Simply Rice

Does Rice Help or Hurt with Obesity?

Beating up on carbs is a popular pastime these days. The nutrition guys at Harvard seem to hate potatoes. And rice sometimes gets a bad rap – especially white rice. But at ECO 2019 last week, we heard a different story. Increasing the world’s supply of rice might actually reduce the world’s prevalence of obesity, said Professor Tomoko Imai.

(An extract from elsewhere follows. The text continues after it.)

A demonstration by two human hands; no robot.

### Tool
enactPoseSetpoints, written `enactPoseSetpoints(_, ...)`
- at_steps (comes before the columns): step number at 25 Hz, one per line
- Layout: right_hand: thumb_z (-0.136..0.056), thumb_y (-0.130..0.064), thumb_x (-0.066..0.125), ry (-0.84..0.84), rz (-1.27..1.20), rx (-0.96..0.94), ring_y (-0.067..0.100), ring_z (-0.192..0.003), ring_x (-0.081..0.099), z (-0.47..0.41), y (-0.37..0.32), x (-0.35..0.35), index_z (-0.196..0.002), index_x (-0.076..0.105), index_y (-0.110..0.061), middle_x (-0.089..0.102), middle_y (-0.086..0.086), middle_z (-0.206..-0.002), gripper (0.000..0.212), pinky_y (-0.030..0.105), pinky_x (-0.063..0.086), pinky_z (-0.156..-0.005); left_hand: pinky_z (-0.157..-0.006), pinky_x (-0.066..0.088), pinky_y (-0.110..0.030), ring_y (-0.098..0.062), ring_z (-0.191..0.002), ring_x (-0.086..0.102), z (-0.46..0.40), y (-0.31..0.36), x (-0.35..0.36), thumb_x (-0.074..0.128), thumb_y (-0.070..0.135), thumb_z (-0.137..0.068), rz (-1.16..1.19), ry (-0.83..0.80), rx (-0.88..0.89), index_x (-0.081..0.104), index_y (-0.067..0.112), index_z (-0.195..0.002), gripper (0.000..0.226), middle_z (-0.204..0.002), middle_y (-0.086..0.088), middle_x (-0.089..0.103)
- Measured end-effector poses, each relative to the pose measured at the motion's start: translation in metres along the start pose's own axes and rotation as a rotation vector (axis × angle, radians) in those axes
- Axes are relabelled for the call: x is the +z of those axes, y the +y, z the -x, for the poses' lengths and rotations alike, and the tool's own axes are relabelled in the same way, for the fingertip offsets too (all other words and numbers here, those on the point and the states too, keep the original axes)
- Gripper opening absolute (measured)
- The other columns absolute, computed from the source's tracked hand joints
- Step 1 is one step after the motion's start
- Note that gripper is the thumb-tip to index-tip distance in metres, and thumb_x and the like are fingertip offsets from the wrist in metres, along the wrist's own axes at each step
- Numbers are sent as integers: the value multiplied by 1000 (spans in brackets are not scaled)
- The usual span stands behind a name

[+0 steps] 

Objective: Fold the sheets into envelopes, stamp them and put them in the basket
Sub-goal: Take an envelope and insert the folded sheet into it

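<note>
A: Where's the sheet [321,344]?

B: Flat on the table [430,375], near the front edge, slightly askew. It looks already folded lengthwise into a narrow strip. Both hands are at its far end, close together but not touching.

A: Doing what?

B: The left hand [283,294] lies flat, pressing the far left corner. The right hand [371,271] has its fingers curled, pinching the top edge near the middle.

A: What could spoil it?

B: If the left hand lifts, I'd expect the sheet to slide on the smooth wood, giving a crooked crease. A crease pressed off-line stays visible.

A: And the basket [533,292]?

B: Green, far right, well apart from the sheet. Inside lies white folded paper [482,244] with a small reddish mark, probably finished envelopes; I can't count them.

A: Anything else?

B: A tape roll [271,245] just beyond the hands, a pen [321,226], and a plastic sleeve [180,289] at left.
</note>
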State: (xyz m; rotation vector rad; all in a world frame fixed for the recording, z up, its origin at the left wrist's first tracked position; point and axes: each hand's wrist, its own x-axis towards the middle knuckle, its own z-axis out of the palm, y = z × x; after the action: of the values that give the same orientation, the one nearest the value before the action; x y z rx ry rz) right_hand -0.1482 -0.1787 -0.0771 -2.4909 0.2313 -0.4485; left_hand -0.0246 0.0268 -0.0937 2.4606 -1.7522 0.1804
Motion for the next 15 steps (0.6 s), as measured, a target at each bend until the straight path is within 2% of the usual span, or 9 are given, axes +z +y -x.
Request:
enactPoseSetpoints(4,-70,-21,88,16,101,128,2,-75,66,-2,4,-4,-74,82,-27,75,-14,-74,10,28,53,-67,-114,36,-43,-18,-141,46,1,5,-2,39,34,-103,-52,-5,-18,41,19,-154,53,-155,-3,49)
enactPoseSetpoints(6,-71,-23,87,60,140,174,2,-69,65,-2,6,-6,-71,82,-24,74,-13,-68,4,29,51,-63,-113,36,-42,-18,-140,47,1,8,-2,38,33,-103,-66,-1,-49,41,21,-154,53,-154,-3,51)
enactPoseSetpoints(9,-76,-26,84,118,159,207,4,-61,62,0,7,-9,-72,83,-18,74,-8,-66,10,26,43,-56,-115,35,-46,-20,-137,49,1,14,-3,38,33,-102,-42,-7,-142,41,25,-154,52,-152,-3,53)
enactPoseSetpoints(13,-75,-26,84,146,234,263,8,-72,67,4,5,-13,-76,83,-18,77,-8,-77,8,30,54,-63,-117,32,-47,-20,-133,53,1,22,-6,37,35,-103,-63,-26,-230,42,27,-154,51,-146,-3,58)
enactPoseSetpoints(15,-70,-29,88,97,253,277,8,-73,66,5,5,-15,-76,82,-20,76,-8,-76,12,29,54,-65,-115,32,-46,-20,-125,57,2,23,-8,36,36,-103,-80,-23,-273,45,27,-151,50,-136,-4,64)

The professor has some interesting data, but we’re not so sure he has a magic answer for global obesity rates.

Leaping from Correlation

What Imai found was a correlation between obesity prevalence and the supply of this venerable grain in 136 countries. The countries that ate more of it tended to have lower obesity rates, even when adjusting for socioeconomic and lifestyle factors. Nevertheless, the study only provides a correlation, not evidence of causality. That didn’t stop the authors from making bold claims in a press release from EASO:

Given the rising levels of obesity worldwide, eating more rice should be recommended to protect against obesity even in western countries.

Good But Not Magic Food

The truth is that you can find good news and bad news stories on this subject. Studies have shown links between white rice consumption and obesity, as well as type 2 diabetes. But brown rice is generally thought to be a healthful option – one that offers good nutrition and fiber.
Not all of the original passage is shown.